Wireless connections can be affected by a number of things. For example, walls of different consistencies can attenuate the wireless to varying degrees. Sometimes, especially in older buildings, walls can completely kill the wireless signal altogether. Other devices such as cordless phones, video senders, or even old microwave ovens can effect WiFi connections.
People being in the room can even affect connections. This can be partly because people bring additional devices. But also because the human body works well to attenuate radio signals passing through it. These factors are often overlooked. The most common issues that I have seen in organisations is the wireless interfering with itself or with networks nearby.
A common term used when explaining how wireless works is ‘airtime’. In its most simple form, a wireless access point sends and receives signals to everyone connected to it. It is only ever talking to one client at any one point in time. It does this by rapidly switching between different clients and sharing its airtime. However, airtime is also shared between access points talking on the same channel.

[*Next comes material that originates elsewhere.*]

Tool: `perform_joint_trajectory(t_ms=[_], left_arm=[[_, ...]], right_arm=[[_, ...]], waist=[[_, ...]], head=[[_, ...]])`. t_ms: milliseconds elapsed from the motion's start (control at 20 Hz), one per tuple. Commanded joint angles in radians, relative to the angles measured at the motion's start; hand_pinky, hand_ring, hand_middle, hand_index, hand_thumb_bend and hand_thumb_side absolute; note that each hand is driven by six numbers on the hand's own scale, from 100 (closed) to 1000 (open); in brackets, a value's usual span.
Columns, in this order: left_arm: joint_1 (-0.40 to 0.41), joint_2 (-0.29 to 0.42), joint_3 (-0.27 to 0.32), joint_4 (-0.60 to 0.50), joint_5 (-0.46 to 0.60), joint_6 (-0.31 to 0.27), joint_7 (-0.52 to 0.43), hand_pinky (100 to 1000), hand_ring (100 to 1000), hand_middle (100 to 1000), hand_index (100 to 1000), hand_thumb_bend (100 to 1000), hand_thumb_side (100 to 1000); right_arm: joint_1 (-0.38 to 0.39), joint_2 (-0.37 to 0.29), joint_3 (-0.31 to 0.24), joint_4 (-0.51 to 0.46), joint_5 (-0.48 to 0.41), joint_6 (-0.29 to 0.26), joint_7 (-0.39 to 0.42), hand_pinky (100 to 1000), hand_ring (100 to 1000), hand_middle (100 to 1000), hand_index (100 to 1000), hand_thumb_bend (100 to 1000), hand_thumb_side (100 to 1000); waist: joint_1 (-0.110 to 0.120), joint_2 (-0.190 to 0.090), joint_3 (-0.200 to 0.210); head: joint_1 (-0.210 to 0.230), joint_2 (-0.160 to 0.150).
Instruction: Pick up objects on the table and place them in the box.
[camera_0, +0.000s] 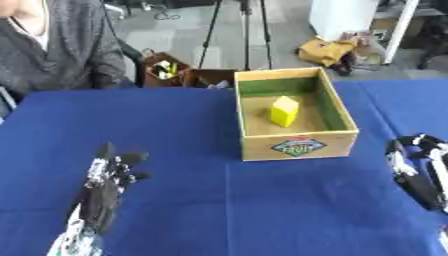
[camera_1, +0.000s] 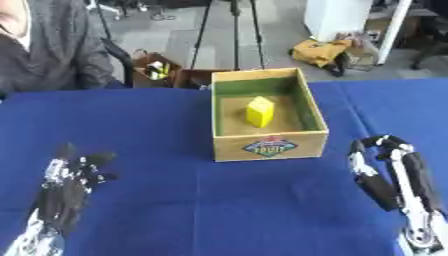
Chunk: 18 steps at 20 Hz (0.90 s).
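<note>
Already the yellow block (camera_0: 284, 111) stands inside the box (camera_0: 297, 145) at twelve o'clock on the bench (camera_0: 219, 200), likely light and stiff, best pinched across its flat sides, while your left hand (camera_0: 107, 187) and right hand (camera_1: 389, 175) hover with relaxed, empty fingers.

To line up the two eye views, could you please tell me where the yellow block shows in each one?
Left eye view: the yellow block stands inside the wooden box, right of centre, in the upper half.
Right eye view: the same block sits nearer the middle, still inside the box.
Shared landmark: the label on the box's front wall.
</note>
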Motion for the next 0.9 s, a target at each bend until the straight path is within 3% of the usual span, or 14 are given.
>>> perform_joint_trajectory(t_ms=[50, 500, 900], left_arm=[[-0.005, 0.014, 0.001, -0.016, 0.002, 0.001, -0.003, 729, 882, 707, 655, 361, 1000], [0.011, 0.005, -0.008, -0.009, 0.002, 0.003, -0.011, 729, 882, 707, 655, 362, 1000], [0.015, 0.001, -0.008, -0.008, 0.001, 0.003, -0.012, 729, 883, 707, 655, 363, 1000]], right_arm=[[0.040, 0.009, 0.011, -0.092, -0.051, 0.034, -0.006, 621, 800, 606, 662, 100, 876], [0.242, 0.021, 0.058, -0.294, -0.179, 0.060, -0.021, 621, 791, 595, 647, 100, 878], [0.267, 0.026, 0.055, -0.333, -0.302, 0.068, -0.009, 621, 788, 592, 643, 100, 881]], waist=[[-0.001, -0.022, 0.005], [0.005, -0.037, 0.018], [0.003, -0.033, 0.010]], head=[[-0.004, 0.014], [-0.004, 0.077], [-0.013, 0.110]])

what about adding more access points?
If you were to introduce a new access point nearby on the same channel, rather than double the capacity, each access point stops and waits for the other. You end up with two access points running at 50% capacity, or even less given the overhead of making this work. Quite often it doesn’t all work this nicely. This results in far less performance caused by ‘Co-Channel Interference’.
Another common cause of wireless performance issues is when people connect to wireless networks from too far away. Or, through walls and objects that reduce the signal strength. As wireless signal strength decreases, so does the speed in which the client can connect.
Thinking about airtime again, this client passing through an object, now takes longer to send the same amount of data because it is slower. This means that it uses more of the access points total airtime. This, in turn, means that other clients have less airtime to share. Resulting, in a connection which shows high-speed connection, but the real performance is much lower. Other technologies are in development to compensate for this, but prevention is always better.
do I need a wireless site survey?
Without analysing your wireless network and knowing what is going on, interference often goes undiagnosed. In most cases, people lose faith in wireless technology and go back to their desks and plug into their trusty blue cable.
Alongside a careful review of configurations, the heat-maps that a wireless site survey creates can allow for networks to be fine-tuned. This is done through the movement of access points, and changes of power and channel settings. I have even helped organisations improve their overall wireless performance by turning some of their access points off. In a few cases removing them altogether!
No matter how advanced and what features access points have, manufacturers still actively promote the use of wireless site surveys to establish and maintain high performing wireless networks. Most even encourage the use of multiple wireless site surveys at different stages of your deployment.
what about predictive site surveys?
A predictive site survey can be performed without an engineer even entering the building. It is done by using a scale map and loading it with walls, materials, and other available information. The map allows you to move the virtual access points around the map to make a prediction of the expected performance of the configurations. This is a great idea if you have not purchased your system yet. It acts as a good starting point to identify what you might need.
Commonly the predictive survey takes place before a building is finished. This is so the network can be incorporated and designed, just like the cabled network or power.
what’s a passive site survey?
A passive site survey is a wireless site survey on pre-existing wireless systems. This survey listens to wireless traffic to detect active access points. It measures signal strength and noise levels. Having predictive and passive heat maps is especially useful while installing and fine-tuning new systems.